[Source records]
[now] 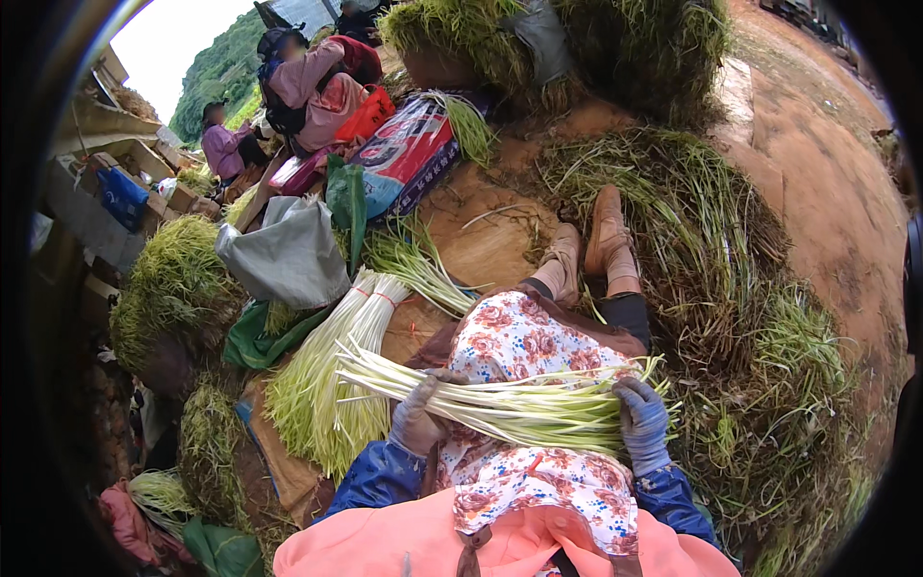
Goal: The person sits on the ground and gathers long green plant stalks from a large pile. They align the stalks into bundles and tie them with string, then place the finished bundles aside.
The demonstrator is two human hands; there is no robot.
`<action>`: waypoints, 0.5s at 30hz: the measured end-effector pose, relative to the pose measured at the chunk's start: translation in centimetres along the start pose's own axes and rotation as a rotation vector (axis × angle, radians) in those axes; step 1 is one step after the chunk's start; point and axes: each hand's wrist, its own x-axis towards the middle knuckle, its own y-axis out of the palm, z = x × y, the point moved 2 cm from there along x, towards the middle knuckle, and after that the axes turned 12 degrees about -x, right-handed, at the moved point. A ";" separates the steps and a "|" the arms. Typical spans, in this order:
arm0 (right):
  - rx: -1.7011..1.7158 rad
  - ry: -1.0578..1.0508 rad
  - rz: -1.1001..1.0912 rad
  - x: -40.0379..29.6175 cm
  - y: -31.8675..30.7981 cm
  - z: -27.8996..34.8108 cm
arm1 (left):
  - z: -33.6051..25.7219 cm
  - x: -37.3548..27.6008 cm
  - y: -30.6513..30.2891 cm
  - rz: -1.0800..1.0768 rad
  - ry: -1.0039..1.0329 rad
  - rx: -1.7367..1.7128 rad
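A loose bunch of pale green-and-white leafy stalks (519, 404) lies across my lap, over a floral apron (523, 335). My left hand (422, 415), in a soiled glove, grips the bunch near its white ends, which point left. Around the leafy green end at the right, my right hand (642, 418) is closed, also gloved. To the left lie bundles of similar stalks (324, 382), their white ends tied with a red band (386, 297). A small red strip (535, 461) rests on the apron below the bunch.
A large heap of untrimmed stalks (692, 238) spreads along my right side. Ahead stand big stacked bales (548, 50) and a printed sack (411, 155). A grey sack (285, 252) is at the left. Two people (317, 94) (225, 144) sit beyond.
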 end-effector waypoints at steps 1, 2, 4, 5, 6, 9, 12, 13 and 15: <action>0.055 -0.022 -0.011 -0.5 0.0 0.2 | -0.3 0.1 0.3 0.002 0.006 0.005; 0.059 -0.020 -0.014 -0.5 0.1 0.5 | -0.8 0.3 0.8 0.008 0.022 0.043; 0.052 0.008 -0.017 -1.2 -0.2 1.3 | -1.3 1.1 1.4 0.027 -0.008 -0.002; 0.045 0.028 -0.026 -1.6 -0.5 1.7 | -1.4 1.3 1.9 0.053 -0.030 -0.026; 0.046 0.052 -0.030 -2.0 -0.6 2.1 | -1.5 1.3 1.7 0.033 -0.047 -0.032; 0.043 0.098 -0.061 -3.1 -1.0 3.0 | -1.2 1.6 0.4 -0.019 -0.069 -0.055; 0.007 0.093 -0.053 -3.2 -1.4 3.8 | -1.0 1.2 -1.3 -0.033 -0.060 -0.072; 0.013 0.084 -0.056 -2.7 -1.4 3.9 | -0.9 1.2 -1.6 -0.039 -0.044 -0.072; -0.042 0.062 -0.043 -1.6 -1.9 3.7 | -0.9 1.3 -1.8 -0.041 -0.043 -0.101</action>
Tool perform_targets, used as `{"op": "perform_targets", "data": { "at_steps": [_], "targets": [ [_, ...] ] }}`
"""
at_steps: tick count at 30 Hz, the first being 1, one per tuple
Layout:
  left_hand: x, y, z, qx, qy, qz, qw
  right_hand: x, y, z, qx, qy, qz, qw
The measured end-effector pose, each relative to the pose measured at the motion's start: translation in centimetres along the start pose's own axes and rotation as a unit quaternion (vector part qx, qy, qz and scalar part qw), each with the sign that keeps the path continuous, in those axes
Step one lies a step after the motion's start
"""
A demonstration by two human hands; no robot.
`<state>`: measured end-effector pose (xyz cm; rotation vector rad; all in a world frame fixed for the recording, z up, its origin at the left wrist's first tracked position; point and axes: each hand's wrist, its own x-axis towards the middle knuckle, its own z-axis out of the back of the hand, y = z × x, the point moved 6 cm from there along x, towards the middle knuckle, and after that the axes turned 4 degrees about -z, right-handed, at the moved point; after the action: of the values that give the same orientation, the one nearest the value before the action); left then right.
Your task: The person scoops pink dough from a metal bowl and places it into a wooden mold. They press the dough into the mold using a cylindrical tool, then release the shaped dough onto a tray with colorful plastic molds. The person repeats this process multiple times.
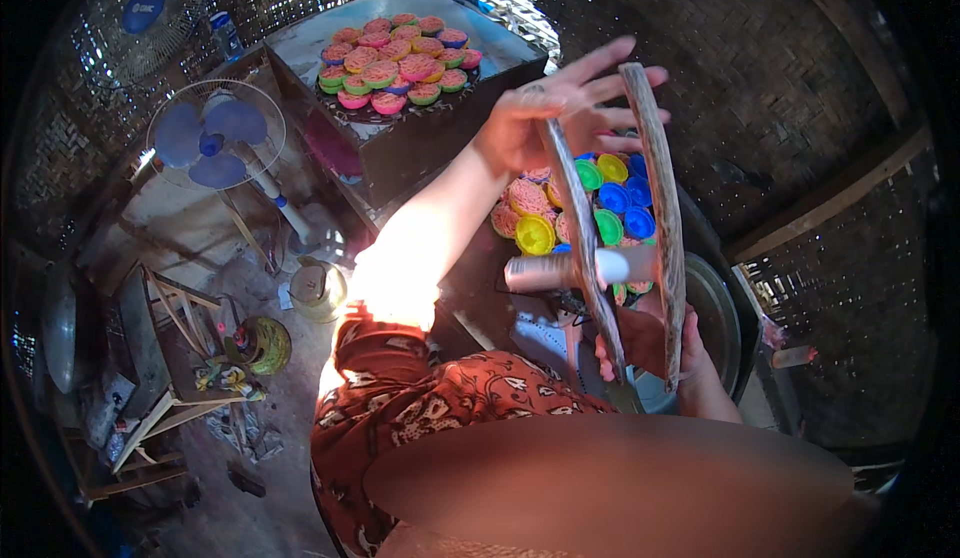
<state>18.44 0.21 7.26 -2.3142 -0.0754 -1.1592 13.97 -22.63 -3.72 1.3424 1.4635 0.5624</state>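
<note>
A hand press of two long, worn wooden bars stands steeply before me, with a pale cylinder crossing between them. My left hand is at the bars' upper ends, fingers spread and slightly blurred; whether it touches them is unclear. Around the lower ends, my right hand grips the press, partly hidden behind the bars. Beyond the press lie small coloured plastic cups: a yellow cup and a blue cup show bare insides, while others hold pink strands.
On a table at the back, a dark round tray bears many filled cups. A standing fan is at left, above wooden frames and a green gas cylinder. A large metal basin sits at my right.
</note>
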Motion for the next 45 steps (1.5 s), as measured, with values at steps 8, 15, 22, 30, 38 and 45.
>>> {"op": "perform_targets", "data": {
  "at_steps": [8,15,22,30,38,45],
  "targets": [
    [1.6,-1.2,3.7,-0.006,0.045,-0.058,0.997,0.5,2.3,3.0,0.015,0.002,-0.049,0.999],
    [-0.8,1.5,13.1,-0.148,-0.145,-0.079,0.975,2.8,2.9,6.0,0.048,-0.097,-0.068,0.992],
    [-3.3,1.6,14.1,-0.189,-0.173,-0.110,0.960,2.4,3.2,6.5,-0.018,-0.113,-0.109,0.987],
    [-4.0,-0.5,14.4,-0.161,-0.166,-0.119,0.966,4.2,2.7,6.3,-0.037,-0.158,-0.081,0.983],
    [-3.3,-0.2,15.6,-0.159,-0.178,-0.125,0.963,3.7,3.9,8.5,-0.161,-0.268,-0.070,0.947],
    [-5.4,0.8,15.1,-0.218,-0.163,-0.095,0.957,3.6,3.6,6.5,-0.179,-0.221,-0.060,0.957]
  ]
}}
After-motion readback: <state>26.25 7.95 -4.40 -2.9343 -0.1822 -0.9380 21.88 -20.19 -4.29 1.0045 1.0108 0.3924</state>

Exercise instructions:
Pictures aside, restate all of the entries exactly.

Solved exercise:
[now] 
Goal: The person sits on the ground and gathers long green plant stalks from a large pile. They align the stalks into bundles and tie them with string, then place the finished bundles aside.
The demonstrator is two human hands; there is no robot.
`<action>`: waypoints, 0.5s at 30hz: the measured end-effector pose, relative to the pose measured at the chunk's start: translation in centimetres along the start pose's own axes and rotation as a rotation vector (axis × angle, radians) in those axes; step 1 is one step after the chunk's start; point and axes: each hand's wrist, its own x-axis towards the middle knuckle, its own y-axis out of the palm, z = x × y, the point moved 2 cm from there along x, towards the middle knuckle, and after that the axes turned 12 degrees about -x, right-handed, at the moved point. A ";" separates the steps and a "|" the arms. Typical spans, in this order:
arm0 (right):
  - rx: -1.7011..1.7158 rad
  - ry: -1.0578..1.0508 rad
  - rz: -1.1001..1.0912 rad
  - x: -40.0379..29.6175 cm
  - y: -31.8675..30.7981 cm
  - z: -27.8996..34.8108 cm
arm1 (left):
  - z: -33.6051..25.7219 cm
  - x: -37.3548..27.6008 cm
  - y: -30.6513..30.2891 cm
  - rz: -1.0800..1.0768 rad
  - ry: -1.0039..1.0329 rad
  - rx: -1.7367..1.7128 rad
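A loose bunch of pale green-and-white leafy stalks (519, 404) lies across my lap, over a floral apron (523, 335). My left hand (422, 415), in a soiled glove, grips the bunch near its white ends, which point left. Around the leafy green end at the right, my right hand (642, 418) is closed, also gloved. To the left lie bundles of similar stalks (324, 382), their white ends tied with a red band (386, 297). A small red strip (535, 461) rests on the apron below the bunch.
A large heap of untrimmed stalks (692, 238) spreads along my right side. Ahead stand big stacked bales (548, 50) and a printed sack (411, 155). A grey sack (285, 252) is at the left. Two people (317, 94) (225, 144) sit beyond.
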 end-effector waypoints at steps 1, 2, 4, 5, 6, 9, 12, 13 and 15: <action>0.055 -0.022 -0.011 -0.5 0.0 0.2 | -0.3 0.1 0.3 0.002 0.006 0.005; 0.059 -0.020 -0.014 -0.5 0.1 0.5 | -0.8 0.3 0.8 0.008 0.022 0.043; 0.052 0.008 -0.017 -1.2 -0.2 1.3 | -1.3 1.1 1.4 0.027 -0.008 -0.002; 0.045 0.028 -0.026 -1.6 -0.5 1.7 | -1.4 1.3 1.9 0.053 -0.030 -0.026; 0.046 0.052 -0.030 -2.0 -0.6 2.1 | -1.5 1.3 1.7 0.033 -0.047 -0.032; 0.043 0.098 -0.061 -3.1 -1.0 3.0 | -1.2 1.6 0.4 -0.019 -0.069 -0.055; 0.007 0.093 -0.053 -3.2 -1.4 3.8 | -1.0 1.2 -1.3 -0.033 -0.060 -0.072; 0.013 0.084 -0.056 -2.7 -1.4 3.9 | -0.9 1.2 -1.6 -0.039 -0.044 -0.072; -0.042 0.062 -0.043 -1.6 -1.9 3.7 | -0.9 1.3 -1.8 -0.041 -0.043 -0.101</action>
Tool perform_targets, used as `{"op": "perform_targets", "data": { "at_steps": [_], "targets": [ [_, ...] ] }}`
"""
at_steps: tick count at 30 Hz, the first being 1, one per tuple
Layout:
  left_hand: x, y, z, qx, qy, qz, qw
  right_hand: x, y, z, qx, qy, qz, qw
The measured end-effector pose, each relative to the pose measured at the motion's start: translation in centimetres along the start pose's own axes and rotation as a unit quaternion (vector part qx, qy, qz and scalar part qw), each with the sign that keeps the path continuous, in those axes
Step one lies a step after the motion's start
"""
A demonstration by two human hands; no robot.
`<state>`: measured end-effector pose (xyz cm; rotation vector rad; all in a world frame fixed for the recording, z up, its origin at the left wrist's first tracked position; point and axes: each hand's wrist, its own x-axis towards the middle knuckle, its own z-axis out of the back of the hand, y = z × x, the point moved 6 cm from there along x, towards the middle knuckle, and after that the axes turned 4 degrees about -z, right-handed, at the moved point; after the action: of the values that give the same orientation, the one nearest the value before the action); left then right.
Your task: The person scoops pink dough from a metal bowl and places it into a wooden mold. They press the dough into the mold using a cylindrical tool, then release the shaped dough onto a tray with colorful plastic molds. The person repeats this process multiple times.
<state>18.44 0.21 7.26 -2.3142 -0.0754 -1.1592 13.97 -22.63 -3.72 1.3424 1.4635 0.5624</state>
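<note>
A hand press of two long, worn wooden bars stands steeply before me, with a pale cylinder crossing between them. My left hand is at the bars' upper ends, fingers spread and slightly blurred; whether it touches them is unclear. Around the lower ends, my right hand grips the press, partly hidden behind the bars. Beyond the press lie small coloured plastic cups: a yellow cup and a blue cup show bare insides, while others hold pink strands.
On a table at the back, a dark round tray bears many filled cups. A standing fan is at left, above wooden frames and a green gas cylinder. A large metal basin sits at my right.
</note>
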Motion for the next 45 steps (1.5 s), as measured, with values at steps 8, 15, 22, 30, 38 and 45.
>>> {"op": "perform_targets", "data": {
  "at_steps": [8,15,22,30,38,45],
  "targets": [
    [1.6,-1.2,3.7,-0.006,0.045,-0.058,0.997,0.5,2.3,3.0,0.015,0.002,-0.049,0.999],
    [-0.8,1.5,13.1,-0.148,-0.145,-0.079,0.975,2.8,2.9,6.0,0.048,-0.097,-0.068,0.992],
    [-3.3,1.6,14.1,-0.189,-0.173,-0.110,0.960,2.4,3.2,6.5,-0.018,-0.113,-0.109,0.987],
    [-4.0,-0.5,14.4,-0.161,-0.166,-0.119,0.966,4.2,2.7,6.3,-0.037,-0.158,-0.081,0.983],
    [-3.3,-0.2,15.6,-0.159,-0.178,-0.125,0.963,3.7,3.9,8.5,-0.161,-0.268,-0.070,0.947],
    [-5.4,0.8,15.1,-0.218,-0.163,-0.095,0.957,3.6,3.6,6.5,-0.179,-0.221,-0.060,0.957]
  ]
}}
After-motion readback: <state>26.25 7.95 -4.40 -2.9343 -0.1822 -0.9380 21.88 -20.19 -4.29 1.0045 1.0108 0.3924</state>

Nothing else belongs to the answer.